*** Data to use Section Begins ***

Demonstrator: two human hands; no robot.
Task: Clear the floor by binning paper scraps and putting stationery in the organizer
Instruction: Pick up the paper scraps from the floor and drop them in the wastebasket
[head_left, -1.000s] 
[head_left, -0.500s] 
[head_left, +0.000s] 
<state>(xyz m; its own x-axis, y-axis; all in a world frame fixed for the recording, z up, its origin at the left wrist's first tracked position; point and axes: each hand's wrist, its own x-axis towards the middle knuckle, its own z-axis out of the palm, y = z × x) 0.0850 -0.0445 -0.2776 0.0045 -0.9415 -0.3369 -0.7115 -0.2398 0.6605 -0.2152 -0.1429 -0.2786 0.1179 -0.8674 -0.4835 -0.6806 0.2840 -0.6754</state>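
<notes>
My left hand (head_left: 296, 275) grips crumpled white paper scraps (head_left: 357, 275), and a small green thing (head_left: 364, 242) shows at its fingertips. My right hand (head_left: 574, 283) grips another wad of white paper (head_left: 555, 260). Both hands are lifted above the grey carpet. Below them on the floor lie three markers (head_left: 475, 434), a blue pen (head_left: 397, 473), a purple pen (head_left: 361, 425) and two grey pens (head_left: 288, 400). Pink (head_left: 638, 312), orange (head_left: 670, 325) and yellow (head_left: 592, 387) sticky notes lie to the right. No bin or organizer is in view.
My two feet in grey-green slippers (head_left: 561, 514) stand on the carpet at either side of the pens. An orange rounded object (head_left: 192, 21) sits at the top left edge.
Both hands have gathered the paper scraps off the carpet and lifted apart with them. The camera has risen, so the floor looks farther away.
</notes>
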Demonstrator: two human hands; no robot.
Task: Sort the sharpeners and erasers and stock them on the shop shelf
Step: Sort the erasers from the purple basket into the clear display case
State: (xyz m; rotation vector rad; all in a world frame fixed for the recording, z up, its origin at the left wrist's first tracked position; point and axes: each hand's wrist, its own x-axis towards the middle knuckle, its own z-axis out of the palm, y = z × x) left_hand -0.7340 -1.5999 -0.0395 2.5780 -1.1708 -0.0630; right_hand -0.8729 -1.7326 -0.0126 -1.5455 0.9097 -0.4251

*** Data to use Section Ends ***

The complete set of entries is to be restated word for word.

§ **Response to this exercise**
Demonstrator: two human hands; no robot.
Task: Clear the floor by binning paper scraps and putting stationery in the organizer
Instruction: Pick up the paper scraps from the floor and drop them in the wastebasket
[head_left, -1.000s] 
[head_left, -0.500s] 
[head_left, +0.000s] 
<state>(xyz m; its own x-axis, y-axis; all in a world frame fixed for the recording, z up, its origin at the left wrist's first tracked position; point and axes: each hand's wrist, its own x-axis towards the middle knuckle, its own z-axis out of the palm, y = z × x) 0.0850 -0.0445 -0.2776 0.0045 -0.9415 -0.3369 -0.7115 -0.2398 0.6605 -0.2152 -0.1429 -0.2786 0.1179 -0.8674 -0.4835 -0.6806 0.2840 -0.6754</state>
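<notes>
My left hand (head_left: 296, 275) grips crumpled white paper scraps (head_left: 357, 275), and a small green thing (head_left: 364, 242) shows at its fingertips. My right hand (head_left: 574, 283) grips another wad of white paper (head_left: 555, 260). Both hands are lifted above the grey carpet. Below them on the floor lie three markers (head_left: 475, 434), a blue pen (head_left: 397, 473), a purple pen (head_left: 361, 425) and two grey pens (head_left: 288, 400). Pink (head_left: 638, 312), orange (head_left: 670, 325) and yellow (head_left: 592, 387) sticky notes lie to the right. No bin or organizer is in view.
My two feet in grey-green slippers (head_left: 561, 514) stand on the carpet at either side of the pens. An orange rounded object (head_left: 192, 21) sits at the top left edge.
Both hands have gathered the paper scraps off the carpet and lifted apart with them. The camera has risen, so the floor looks farther away.
</notes>
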Demonstrator: two human hands; no robot.
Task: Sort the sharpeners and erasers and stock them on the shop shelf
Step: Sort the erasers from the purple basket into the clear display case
State: (xyz m; rotation vector rad; all in a world frame fixed for the recording, z up, its origin at the left wrist's first tracked position; point and axes: each hand's wrist, its own x-axis towards the middle knuckle, its own z-axis out of the palm, y = z × x) left_hand -0.7340 -1.5999 -0.0395 2.5780 -1.1708 -0.0630; right_hand -0.8729 -1.7326 -0.0126 -1.5455 0.9097 -0.4251

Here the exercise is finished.